Figure 5. ES signature in high-grade glioblastomas and bladder carcinomas

(a) Gene set enrichment pattern across 157 normal brain and glioma samples of various subtypes (bottom). Gene sets subtracted for proliferation genes are indicated as noprol. ODG – oligodendroglioma, AC- astrocytoma, GBM – glioblastoma multiforme. (b) Gene set enrichment pattern across normal bladder samples and grade 2 and 3 transitional cell carcinomas (TCC). Invasive TCCs represent a tumor stage more advanced than superficial tumors.

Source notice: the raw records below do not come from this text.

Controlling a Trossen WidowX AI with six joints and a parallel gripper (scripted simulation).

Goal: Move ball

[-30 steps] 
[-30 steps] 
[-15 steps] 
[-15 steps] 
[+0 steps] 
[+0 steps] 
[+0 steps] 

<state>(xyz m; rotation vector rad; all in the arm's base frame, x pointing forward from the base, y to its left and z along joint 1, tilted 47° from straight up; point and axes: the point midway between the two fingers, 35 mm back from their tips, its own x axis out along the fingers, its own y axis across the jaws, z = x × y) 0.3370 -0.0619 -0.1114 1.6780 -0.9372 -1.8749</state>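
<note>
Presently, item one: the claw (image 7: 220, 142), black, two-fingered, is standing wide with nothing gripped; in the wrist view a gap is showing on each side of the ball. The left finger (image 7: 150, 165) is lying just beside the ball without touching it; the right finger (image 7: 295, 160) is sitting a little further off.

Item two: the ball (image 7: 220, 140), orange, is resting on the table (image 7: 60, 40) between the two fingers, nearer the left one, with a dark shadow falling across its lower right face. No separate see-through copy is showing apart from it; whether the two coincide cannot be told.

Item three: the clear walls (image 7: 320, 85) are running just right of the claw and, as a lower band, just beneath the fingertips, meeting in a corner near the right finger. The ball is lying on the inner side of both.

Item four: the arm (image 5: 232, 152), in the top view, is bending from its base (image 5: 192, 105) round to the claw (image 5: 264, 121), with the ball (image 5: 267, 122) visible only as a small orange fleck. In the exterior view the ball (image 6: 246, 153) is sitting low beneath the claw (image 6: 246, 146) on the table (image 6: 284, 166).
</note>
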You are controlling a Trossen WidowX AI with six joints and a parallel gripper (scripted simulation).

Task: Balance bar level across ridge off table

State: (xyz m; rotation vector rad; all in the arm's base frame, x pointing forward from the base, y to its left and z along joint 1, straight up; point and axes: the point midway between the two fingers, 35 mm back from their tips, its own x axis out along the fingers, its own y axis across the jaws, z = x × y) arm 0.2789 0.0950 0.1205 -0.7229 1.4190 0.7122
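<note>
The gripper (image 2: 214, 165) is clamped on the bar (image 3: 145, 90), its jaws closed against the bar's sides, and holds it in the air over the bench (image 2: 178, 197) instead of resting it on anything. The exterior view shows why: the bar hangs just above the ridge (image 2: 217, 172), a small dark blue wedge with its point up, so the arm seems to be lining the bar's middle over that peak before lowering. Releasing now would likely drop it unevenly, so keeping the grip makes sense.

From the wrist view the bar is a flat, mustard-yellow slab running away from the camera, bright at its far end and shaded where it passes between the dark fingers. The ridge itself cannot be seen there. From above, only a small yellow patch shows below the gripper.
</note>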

Figure 6. A core set of ES-associated transcription factors is overexpressed in high-grade tumors

(a) Expression pattern of 59 genes encoding ES-associated transcription regulators (rows) across the breast cancer compendium samples (columns), sorted by grade and ER status (indicated in bottom). 12 additional genes in the ES TFs set were not represented in most of the arrays used are therefore not shown. Red/green – two-fold or higher over- or underexpression, respectively. White – missing data. (b) Core set of 9 closely correlated ES transcription regulators, as determined by the pvclust method (Supplementary Figure 4b). (c) Gene set enrichment in the breast cancer compendium samples of the 68 ES-associated transcription regulators (ES TFs), the Core 9 gene subset (Core 9), and top ranking 100 genes in the nearest neighbor expression correlation analysis (NN top 100) – see panel f. Shown are enrichments in individual tumors and in tumors stratified by grade, ER status and intrinsic subtype. Only samples showing enrichment for at least one set are presented. (d) Analysis as in C in glioma samples. NB – normal brain, other annotations as in Figure 5a. (e) Analysis as in C in bladder carcinoma samples. NB – normal bladder, other annotations as in Figure 5b. (f) 1,700 transcription regulators in the human genome were ranked according to the similarity of their expression pattern in the breast cancer compendium to the expression of the Core 9 gene cluster (nearest neighbor analysis). Shown are the top-ranking 100 genes, in rank order (top down).